THE PROBLEM - An exact copy is needed of the lines in the entries below from the line with "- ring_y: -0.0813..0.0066" up to and including the line with "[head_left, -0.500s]", and of nothing else. Leave the pictures out.

SOURCE DATA -
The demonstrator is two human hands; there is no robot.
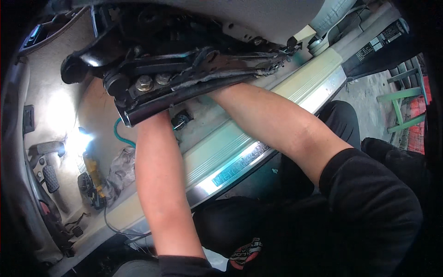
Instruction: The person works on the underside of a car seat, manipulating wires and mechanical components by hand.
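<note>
A car seat is tilted up, baring its black metal seat frame [184, 64] with bolts [144, 83] along the near rail. Both of my arms reach under that rail. My left forearm [159, 175] goes in below the rail's left end, and the hand is hidden behind the metal. From the right, my right forearm [272, 115] passes beneath the middle of the frame; its hand is out of sight too. What either hand touches cannot be seen. Between the forearms a small black connector [182, 120] lies on the floor. Beside my left forearm runs a green cable [122, 135].
A cream door sill [207, 150] with a metal plate [221, 177] crosses below my arms. To the left are a lit work lamp with a yellow body [92, 171], a crumpled cloth [122, 168] and black pedals [50, 179]. A green metal stand [401, 99] is outside at right.
</note>
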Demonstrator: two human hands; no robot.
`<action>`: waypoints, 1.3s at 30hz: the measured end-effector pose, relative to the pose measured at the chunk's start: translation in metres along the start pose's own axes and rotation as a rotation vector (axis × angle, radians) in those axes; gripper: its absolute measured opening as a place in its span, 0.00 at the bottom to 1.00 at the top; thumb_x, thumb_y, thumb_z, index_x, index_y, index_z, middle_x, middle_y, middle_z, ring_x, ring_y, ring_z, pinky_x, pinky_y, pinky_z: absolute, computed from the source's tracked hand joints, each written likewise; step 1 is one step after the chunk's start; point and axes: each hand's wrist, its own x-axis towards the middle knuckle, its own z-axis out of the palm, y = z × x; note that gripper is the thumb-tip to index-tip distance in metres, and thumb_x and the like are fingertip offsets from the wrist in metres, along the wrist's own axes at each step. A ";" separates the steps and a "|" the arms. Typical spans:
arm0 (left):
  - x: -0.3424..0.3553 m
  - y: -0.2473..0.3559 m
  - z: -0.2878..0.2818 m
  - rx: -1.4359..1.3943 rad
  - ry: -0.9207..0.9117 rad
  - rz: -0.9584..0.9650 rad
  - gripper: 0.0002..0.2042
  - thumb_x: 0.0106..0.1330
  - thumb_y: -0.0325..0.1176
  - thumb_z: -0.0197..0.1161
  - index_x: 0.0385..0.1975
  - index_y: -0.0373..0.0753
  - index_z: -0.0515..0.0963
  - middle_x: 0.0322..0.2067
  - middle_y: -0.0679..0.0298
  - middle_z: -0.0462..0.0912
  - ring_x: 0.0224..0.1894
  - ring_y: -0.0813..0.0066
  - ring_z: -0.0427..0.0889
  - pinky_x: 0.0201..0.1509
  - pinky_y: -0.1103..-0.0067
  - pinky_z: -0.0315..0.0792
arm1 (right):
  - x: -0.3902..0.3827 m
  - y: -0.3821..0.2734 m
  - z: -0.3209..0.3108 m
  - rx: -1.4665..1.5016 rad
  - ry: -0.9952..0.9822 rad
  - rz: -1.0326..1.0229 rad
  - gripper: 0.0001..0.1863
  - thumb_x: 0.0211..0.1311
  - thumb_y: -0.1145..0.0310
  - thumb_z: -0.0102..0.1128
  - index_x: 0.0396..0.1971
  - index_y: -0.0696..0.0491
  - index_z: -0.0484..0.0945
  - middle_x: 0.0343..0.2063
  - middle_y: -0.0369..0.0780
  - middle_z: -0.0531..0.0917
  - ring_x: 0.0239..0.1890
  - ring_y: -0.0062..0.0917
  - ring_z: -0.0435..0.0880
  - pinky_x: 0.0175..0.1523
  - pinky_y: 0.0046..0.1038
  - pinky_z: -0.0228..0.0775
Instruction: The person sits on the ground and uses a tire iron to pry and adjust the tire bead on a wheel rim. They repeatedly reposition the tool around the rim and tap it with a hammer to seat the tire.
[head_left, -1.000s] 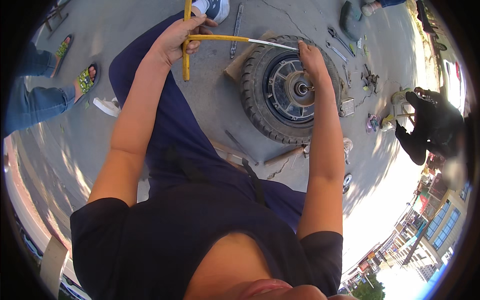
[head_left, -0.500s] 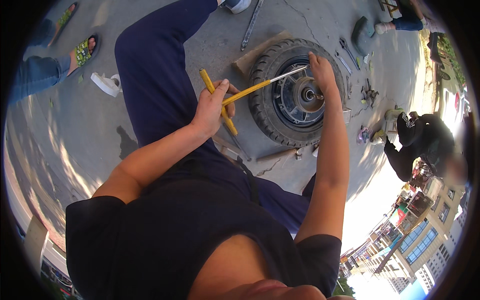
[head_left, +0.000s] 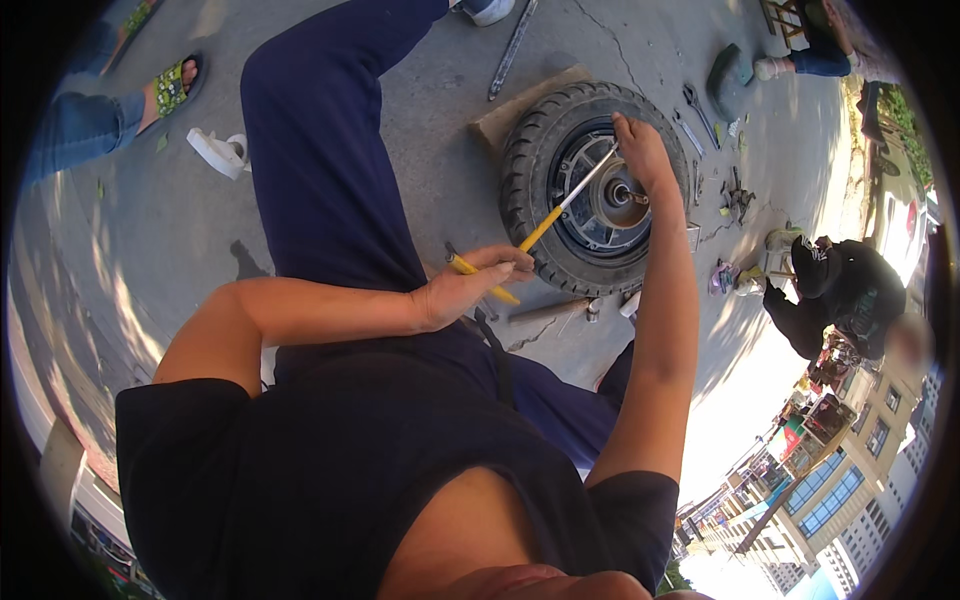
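Observation:
A wheel with a black tyre [head_left: 522,190] and a dark metal hub [head_left: 628,238] lies flat on the ground in front of me. Across it slants a T-handle wrench [head_left: 541,229], its shaft part yellow, part bare metal. My left hand [head_left: 462,294] is closed around the yellow crossbar, left of the tyre. At the wrench's far end, my right hand [head_left: 643,152] has its fingers pinched around the tip, over the hub's outer edge. Those fingers hide the tip and whatever fastener may be under it.
A wooden block [head_left: 500,122] touches the tyre's far left side. Near the tyre lie a hammer [head_left: 552,310], a metal bar [head_left: 513,48] and several wrenches [head_left: 705,115]. A sandalled foot [head_left: 172,92] is at left; a person in black [head_left: 840,290] is at right.
My left hand has moved right and nearer to me with the crossbar, turning the wrench to a steeper slant. My right hand stays at the tip over the hub edge.

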 end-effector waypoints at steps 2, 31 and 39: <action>0.002 -0.007 0.004 -0.047 -0.023 -0.003 0.18 0.76 0.35 0.44 0.61 0.34 0.63 0.60 0.57 0.67 0.67 0.62 0.64 0.66 0.68 0.65 | 0.000 0.000 -0.001 -0.015 -0.012 0.017 0.27 0.70 0.52 0.46 0.28 0.64 0.75 0.24 0.56 0.77 0.33 0.50 0.78 0.42 0.41 0.67; 0.004 0.053 -0.035 -0.047 0.210 -0.073 0.25 0.77 0.43 0.42 0.68 0.39 0.53 0.34 0.60 0.77 0.42 0.67 0.79 0.57 0.69 0.71 | 0.025 0.001 0.006 0.106 -0.052 0.174 0.30 0.69 0.52 0.44 0.29 0.68 0.78 0.31 0.61 0.80 0.42 0.55 0.79 0.49 0.43 0.68; 0.096 0.199 -0.094 0.515 0.638 0.123 0.15 0.76 0.40 0.44 0.51 0.36 0.67 0.35 0.62 0.74 0.34 0.74 0.79 0.43 0.74 0.78 | 0.031 0.029 0.024 0.453 -0.036 0.305 0.30 0.67 0.53 0.43 0.17 0.65 0.74 0.13 0.48 0.75 0.17 0.39 0.77 0.29 0.40 0.68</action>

TASK OUTPUT -
  - ring_y: -0.0813..0.0066
  - ring_z: -0.0427..0.0889
  - pinky_x: 0.0201..0.1509
  - pinky_y: -0.1103..-0.0067
  - pinky_z: -0.0315..0.0792
arm1 (right):
  - x: -0.3902..0.3827 m
  - y: -0.3821..0.2734 m
  - z: -0.3209..0.3108 m
  - rx: -1.4665..1.5016 rad
  - ry: -0.9952..0.9822 rad
  - rz: -1.0326..1.0229 rad
  - gripper: 0.0001..0.1863
  - thumb_x: 0.0211..0.1311
  - thumb_y: -0.1145..0.0310
  - thumb_z: -0.0102..0.1128
  - index_x: 0.0396..0.1971
  - index_y: -0.0696..0.0491
  - index_z: -0.0484..0.0945
  - middle_x: 0.0343..0.2063
  - middle_y: -0.0369..0.0780
  - middle_z: -0.0531..0.0917
  - ring_x: 0.0239..0.1890
  - ring_y: -0.0062..0.0917
  - ring_z: -0.0435..0.0880
  - pinky_x: 0.0175..0.1523
  - pinky_y: 0.0046..0.1038
  - pinky_z: -0.0228..0.0775
Instruction: The person sits on the ground and uses a tire iron to pry and adjust the tire bead on a wheel rim. They repeatedly reposition the tool around the rim and tap it with a hammer to seat the tire.
[head_left, -1.000s] 
[head_left, -0.500s] 

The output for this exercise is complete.